▶ _TASK STATEMENT_
In the records below, find the line with "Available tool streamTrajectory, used" and the line with "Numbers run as". Print both exactly, along with every line between them, and no other line.

*** Opening EXERCISE DATA ***

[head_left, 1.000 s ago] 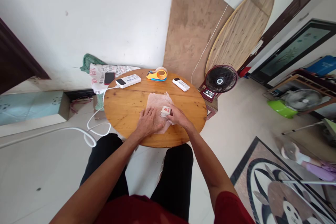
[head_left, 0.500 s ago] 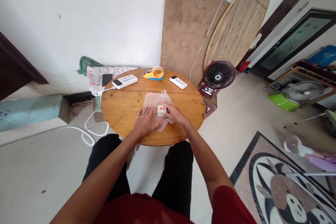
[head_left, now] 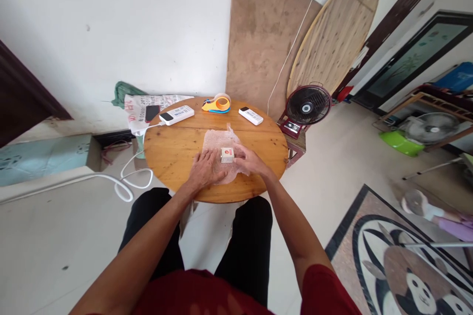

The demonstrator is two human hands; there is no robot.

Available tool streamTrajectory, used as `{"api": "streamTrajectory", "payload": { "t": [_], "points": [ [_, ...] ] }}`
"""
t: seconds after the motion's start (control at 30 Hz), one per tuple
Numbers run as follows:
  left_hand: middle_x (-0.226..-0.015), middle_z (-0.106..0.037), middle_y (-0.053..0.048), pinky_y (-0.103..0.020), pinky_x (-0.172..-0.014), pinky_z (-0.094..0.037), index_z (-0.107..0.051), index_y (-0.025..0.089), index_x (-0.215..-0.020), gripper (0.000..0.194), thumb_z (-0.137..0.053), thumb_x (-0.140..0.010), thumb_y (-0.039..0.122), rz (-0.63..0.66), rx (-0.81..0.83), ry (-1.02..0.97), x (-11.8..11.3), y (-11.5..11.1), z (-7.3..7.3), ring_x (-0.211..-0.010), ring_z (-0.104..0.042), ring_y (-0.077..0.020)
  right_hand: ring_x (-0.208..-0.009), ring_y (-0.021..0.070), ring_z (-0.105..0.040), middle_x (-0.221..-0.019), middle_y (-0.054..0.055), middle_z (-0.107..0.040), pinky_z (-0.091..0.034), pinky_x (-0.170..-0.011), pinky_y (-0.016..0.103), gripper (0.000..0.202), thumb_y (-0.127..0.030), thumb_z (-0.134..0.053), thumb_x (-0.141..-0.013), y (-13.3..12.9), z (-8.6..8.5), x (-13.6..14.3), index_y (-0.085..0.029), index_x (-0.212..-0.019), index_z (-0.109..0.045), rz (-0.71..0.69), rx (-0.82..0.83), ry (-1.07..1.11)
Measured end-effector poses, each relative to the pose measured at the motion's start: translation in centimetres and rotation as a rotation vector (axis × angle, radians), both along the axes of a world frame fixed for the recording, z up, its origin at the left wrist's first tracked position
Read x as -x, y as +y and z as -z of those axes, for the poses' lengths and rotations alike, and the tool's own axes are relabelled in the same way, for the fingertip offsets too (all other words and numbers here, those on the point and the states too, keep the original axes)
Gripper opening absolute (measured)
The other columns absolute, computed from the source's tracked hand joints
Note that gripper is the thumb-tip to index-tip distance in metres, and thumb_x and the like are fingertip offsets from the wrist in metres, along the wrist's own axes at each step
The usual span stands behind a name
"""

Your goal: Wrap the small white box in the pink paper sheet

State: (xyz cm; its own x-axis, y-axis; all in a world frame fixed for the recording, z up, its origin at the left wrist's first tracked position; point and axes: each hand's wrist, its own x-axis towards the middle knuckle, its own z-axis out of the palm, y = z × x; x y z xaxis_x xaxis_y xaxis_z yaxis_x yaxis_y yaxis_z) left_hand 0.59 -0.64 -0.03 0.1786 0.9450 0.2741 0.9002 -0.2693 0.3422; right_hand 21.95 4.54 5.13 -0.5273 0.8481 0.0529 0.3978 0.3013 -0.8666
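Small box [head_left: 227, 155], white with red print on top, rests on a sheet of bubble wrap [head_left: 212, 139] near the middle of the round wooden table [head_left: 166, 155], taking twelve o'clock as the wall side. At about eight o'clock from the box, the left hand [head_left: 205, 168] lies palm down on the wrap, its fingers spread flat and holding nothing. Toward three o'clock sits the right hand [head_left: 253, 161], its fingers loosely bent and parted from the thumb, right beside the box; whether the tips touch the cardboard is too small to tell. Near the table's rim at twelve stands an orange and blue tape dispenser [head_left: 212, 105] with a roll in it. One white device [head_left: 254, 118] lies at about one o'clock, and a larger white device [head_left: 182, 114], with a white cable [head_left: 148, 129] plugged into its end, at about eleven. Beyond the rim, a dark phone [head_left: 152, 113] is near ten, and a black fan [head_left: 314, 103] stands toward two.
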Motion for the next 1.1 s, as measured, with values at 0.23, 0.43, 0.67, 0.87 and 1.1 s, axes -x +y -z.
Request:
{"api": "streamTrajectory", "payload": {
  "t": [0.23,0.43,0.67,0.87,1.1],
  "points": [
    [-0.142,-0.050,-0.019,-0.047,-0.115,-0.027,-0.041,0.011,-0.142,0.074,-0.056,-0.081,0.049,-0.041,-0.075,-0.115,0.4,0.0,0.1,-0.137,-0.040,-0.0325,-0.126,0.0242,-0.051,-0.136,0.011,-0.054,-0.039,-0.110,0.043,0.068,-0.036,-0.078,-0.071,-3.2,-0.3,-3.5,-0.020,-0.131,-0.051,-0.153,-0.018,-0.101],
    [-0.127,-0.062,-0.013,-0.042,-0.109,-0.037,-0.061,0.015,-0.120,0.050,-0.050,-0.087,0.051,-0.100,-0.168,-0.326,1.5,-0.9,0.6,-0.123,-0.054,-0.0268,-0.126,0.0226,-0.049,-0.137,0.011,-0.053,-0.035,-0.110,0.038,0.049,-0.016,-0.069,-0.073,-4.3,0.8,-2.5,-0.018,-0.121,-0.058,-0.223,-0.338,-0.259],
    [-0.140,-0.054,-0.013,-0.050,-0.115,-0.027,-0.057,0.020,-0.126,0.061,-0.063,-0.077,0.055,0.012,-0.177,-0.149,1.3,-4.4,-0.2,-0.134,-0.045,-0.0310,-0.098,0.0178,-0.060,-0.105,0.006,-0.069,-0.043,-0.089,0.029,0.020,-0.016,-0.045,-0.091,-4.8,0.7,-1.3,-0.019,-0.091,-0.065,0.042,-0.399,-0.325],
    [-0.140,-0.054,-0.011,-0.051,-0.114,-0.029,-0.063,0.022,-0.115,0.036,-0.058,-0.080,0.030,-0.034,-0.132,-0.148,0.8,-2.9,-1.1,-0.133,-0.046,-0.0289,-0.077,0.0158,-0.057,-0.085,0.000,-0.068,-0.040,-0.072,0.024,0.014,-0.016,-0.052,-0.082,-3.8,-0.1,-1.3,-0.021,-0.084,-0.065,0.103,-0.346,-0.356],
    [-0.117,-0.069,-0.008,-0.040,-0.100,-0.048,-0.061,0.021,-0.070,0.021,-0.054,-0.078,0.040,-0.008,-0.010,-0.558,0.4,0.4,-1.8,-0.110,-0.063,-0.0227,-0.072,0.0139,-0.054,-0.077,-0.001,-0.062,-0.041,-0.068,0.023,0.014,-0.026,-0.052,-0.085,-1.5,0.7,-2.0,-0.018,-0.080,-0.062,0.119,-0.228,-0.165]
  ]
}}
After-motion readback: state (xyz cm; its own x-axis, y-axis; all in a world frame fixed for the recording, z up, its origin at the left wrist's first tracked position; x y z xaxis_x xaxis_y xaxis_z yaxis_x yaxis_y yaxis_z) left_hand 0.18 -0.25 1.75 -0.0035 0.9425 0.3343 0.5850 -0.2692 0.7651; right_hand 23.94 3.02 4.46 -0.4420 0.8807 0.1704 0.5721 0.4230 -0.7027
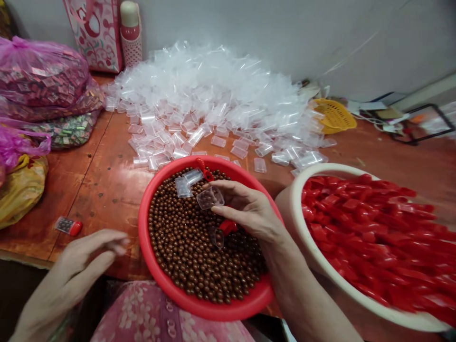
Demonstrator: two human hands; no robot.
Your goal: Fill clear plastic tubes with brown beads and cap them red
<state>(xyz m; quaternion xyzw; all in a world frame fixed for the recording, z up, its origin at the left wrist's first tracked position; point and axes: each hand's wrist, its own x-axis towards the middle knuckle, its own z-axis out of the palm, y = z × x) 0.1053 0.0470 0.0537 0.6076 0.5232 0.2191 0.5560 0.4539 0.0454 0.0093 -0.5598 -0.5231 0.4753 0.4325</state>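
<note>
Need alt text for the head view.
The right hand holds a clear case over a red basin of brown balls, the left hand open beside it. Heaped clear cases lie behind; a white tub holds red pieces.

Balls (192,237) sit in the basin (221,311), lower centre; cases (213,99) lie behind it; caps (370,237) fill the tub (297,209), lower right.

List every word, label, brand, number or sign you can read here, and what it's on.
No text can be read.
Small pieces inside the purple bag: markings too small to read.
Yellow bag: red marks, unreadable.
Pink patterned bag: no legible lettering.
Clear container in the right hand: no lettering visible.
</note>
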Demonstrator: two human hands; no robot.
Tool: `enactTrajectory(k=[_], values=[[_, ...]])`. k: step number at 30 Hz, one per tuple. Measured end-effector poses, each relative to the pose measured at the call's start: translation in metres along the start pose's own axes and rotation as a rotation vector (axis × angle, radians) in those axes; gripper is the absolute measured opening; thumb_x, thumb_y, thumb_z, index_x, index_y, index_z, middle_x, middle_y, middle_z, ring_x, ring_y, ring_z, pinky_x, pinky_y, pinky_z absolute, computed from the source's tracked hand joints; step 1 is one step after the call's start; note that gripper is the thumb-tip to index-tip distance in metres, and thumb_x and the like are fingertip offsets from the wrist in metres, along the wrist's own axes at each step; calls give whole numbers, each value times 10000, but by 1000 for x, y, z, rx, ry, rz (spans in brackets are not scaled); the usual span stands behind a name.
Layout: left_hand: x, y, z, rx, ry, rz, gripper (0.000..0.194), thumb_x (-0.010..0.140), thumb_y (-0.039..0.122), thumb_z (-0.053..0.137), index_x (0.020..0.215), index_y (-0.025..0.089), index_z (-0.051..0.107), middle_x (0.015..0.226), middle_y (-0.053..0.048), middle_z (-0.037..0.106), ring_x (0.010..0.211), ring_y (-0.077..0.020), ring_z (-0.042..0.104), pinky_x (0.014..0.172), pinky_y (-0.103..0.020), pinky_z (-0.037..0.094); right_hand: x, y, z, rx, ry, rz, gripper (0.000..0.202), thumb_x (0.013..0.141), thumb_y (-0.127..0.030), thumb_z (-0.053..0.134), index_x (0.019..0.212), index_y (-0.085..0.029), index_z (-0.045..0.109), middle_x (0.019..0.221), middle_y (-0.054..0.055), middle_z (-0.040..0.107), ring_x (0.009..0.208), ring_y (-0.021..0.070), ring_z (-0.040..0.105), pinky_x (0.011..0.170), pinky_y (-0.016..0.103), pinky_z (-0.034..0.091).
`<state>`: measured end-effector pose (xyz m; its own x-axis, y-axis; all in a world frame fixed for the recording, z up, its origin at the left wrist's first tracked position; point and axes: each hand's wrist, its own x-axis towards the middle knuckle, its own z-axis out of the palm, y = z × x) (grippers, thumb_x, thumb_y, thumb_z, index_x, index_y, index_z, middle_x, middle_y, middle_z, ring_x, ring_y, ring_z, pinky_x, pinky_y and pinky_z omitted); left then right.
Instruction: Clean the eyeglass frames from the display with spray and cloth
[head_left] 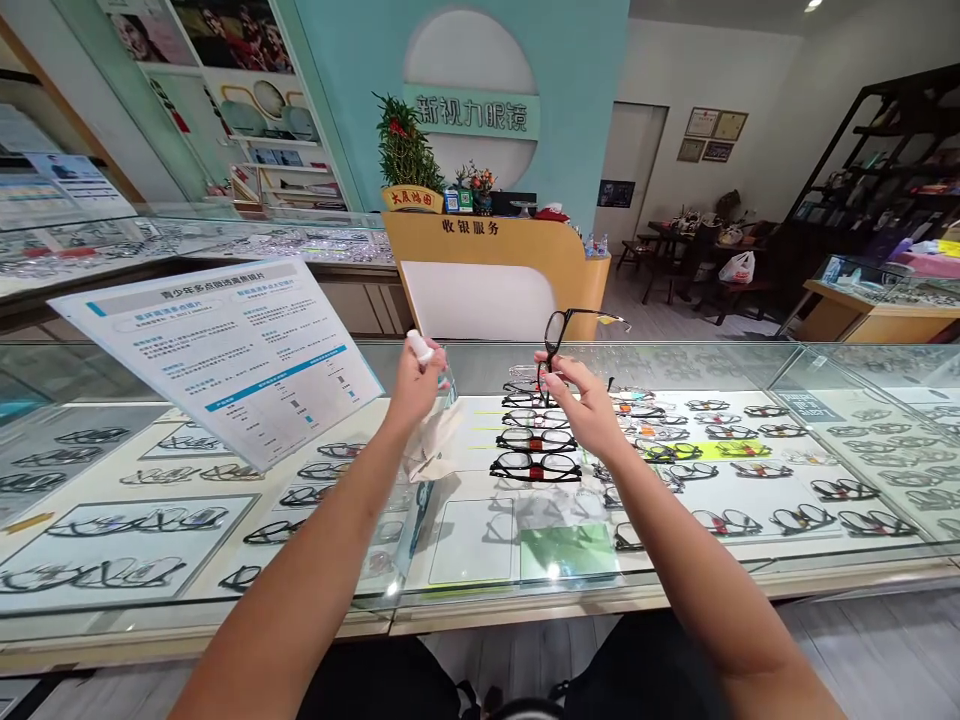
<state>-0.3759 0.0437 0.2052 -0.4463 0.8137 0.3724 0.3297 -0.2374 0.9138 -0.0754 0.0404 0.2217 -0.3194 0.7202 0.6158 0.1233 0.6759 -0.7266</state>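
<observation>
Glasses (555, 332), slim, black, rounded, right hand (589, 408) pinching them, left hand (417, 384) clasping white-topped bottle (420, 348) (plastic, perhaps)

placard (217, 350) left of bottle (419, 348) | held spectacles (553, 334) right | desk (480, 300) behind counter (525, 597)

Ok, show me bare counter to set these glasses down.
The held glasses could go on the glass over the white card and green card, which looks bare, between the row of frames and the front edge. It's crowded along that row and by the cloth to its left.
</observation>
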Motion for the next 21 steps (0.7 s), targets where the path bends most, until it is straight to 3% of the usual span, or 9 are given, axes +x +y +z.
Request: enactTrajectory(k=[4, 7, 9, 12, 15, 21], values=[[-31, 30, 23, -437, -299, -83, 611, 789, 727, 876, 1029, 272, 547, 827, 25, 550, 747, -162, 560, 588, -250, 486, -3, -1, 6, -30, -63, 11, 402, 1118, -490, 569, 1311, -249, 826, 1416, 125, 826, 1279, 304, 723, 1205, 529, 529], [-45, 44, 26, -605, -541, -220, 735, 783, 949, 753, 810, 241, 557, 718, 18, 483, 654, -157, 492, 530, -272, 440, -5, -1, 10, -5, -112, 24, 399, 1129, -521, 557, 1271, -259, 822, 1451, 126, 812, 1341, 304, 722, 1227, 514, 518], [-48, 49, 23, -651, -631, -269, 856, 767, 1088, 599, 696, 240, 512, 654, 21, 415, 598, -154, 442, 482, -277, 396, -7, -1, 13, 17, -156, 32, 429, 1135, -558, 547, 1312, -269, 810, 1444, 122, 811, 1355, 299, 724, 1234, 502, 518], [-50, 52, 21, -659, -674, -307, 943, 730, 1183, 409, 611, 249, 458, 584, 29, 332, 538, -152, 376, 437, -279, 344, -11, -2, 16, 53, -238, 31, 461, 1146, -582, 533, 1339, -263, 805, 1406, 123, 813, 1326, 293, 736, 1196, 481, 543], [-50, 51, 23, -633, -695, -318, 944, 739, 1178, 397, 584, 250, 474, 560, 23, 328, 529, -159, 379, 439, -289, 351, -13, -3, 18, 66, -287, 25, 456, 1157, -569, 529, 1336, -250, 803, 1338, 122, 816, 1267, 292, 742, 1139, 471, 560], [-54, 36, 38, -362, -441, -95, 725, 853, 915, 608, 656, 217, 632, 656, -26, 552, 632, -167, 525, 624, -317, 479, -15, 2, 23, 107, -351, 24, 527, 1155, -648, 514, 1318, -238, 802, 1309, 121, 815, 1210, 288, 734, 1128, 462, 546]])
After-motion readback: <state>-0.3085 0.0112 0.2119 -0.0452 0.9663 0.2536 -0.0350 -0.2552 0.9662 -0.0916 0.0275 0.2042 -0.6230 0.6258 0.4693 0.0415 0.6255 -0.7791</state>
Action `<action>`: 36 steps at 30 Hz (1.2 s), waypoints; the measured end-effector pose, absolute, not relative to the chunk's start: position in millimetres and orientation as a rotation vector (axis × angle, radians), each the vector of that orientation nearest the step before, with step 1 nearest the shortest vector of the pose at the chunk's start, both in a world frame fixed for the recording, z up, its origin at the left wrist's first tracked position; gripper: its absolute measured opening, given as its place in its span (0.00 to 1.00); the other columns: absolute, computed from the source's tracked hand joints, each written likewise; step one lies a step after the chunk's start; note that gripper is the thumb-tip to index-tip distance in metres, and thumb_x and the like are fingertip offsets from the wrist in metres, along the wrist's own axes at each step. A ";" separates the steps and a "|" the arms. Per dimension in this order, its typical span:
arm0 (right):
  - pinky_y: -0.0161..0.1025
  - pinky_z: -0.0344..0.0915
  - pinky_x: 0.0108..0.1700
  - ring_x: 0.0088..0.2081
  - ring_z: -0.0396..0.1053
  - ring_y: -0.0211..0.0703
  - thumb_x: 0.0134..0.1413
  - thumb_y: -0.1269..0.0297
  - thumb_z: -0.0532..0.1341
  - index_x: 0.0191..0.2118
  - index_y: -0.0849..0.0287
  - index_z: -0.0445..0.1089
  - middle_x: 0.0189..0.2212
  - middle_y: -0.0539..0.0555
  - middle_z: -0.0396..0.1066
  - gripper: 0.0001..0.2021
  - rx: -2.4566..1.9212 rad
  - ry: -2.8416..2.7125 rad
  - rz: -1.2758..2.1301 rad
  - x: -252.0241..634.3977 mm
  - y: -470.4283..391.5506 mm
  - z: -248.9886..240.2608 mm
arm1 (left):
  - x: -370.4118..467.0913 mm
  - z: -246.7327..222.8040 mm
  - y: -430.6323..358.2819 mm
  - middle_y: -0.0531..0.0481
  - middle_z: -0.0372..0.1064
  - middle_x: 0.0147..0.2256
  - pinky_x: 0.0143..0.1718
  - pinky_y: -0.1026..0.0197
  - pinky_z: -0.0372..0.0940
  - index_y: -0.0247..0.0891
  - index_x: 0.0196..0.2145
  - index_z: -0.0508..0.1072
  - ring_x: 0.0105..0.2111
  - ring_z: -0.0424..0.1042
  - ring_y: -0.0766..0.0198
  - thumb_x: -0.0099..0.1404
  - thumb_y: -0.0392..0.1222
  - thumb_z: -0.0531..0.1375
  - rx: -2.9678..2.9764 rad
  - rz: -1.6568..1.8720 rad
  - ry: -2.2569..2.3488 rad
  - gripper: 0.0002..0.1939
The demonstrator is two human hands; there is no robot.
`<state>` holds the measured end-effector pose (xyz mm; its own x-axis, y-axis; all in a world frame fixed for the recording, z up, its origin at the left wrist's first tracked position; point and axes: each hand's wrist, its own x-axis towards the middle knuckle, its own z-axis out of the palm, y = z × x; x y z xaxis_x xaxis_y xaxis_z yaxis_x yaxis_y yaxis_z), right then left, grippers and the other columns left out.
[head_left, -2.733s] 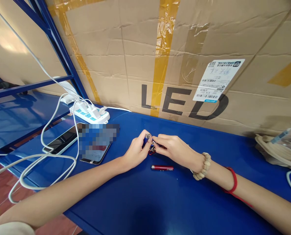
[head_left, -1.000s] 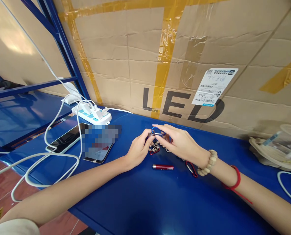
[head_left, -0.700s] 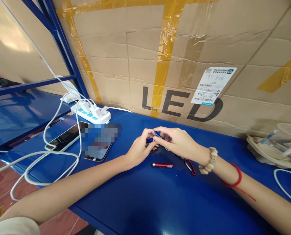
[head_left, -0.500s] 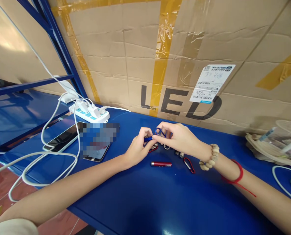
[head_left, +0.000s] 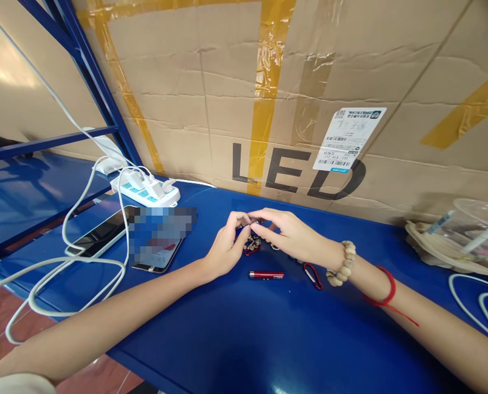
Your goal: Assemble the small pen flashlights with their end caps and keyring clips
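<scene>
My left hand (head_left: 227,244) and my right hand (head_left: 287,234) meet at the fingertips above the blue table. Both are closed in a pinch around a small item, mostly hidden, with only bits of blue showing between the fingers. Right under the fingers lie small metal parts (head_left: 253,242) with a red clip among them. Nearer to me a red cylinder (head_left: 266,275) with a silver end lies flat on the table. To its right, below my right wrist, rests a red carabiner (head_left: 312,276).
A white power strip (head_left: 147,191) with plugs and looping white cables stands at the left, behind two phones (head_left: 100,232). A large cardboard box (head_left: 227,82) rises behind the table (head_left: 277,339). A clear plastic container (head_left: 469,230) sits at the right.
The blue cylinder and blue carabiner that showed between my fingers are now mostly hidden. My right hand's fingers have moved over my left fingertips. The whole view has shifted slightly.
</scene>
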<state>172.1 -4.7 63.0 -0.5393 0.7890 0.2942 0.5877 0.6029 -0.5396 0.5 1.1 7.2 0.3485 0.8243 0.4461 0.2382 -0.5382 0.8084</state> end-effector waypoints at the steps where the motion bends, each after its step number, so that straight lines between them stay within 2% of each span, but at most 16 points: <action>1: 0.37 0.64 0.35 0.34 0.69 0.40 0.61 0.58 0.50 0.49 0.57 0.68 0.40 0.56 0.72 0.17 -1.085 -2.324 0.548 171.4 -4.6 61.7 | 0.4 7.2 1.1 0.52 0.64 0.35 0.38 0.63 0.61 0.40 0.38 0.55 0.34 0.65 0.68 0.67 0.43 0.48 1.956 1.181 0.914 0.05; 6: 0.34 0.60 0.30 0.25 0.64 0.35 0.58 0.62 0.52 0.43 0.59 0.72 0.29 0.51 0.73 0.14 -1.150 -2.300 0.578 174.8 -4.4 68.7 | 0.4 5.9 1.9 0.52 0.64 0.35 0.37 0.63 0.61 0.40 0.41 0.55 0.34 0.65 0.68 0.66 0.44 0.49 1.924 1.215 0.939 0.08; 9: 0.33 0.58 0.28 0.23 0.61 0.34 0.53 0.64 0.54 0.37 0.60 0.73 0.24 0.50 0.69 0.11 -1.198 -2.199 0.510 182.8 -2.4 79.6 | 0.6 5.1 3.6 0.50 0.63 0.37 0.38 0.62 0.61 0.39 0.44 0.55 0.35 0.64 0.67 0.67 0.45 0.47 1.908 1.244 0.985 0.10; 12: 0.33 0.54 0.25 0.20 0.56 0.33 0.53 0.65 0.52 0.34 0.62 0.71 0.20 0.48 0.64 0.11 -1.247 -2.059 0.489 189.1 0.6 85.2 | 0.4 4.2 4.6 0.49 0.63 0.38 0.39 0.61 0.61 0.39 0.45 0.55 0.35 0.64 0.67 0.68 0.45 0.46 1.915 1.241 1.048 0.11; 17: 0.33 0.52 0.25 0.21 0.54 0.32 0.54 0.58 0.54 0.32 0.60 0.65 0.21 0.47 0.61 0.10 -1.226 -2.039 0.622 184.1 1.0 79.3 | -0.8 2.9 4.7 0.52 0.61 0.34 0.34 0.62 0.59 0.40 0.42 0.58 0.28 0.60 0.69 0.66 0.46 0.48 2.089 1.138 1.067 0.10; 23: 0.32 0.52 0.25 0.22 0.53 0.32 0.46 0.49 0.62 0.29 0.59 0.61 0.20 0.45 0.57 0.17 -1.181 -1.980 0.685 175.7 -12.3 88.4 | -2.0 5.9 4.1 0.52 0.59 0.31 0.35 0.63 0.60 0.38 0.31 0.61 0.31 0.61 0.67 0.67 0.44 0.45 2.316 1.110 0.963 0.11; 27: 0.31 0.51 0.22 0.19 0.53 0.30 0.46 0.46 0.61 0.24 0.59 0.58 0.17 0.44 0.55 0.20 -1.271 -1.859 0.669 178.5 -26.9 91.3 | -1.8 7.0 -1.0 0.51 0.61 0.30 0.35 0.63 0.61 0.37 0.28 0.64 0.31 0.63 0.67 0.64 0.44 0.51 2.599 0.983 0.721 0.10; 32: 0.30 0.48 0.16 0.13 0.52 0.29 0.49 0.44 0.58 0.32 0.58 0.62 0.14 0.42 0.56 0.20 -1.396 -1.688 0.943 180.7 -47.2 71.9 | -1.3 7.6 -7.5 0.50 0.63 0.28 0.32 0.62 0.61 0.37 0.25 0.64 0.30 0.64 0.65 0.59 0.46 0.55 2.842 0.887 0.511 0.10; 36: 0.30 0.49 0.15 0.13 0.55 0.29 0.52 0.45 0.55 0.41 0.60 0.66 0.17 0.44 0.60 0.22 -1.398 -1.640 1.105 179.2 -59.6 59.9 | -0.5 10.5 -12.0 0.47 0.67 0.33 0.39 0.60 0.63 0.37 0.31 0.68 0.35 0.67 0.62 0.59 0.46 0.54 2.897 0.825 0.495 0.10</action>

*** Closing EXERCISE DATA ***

▶ _TASK OUTPUT_
Available tool streamTrajectory, used as `{"api": "streamTrajectory", "payload": { "t": [_], "points": [ [_, ...] ] }}`
"""
t: seconds after the motion's start (control at 30 Hz), one per tuple
Numbers run as follows:

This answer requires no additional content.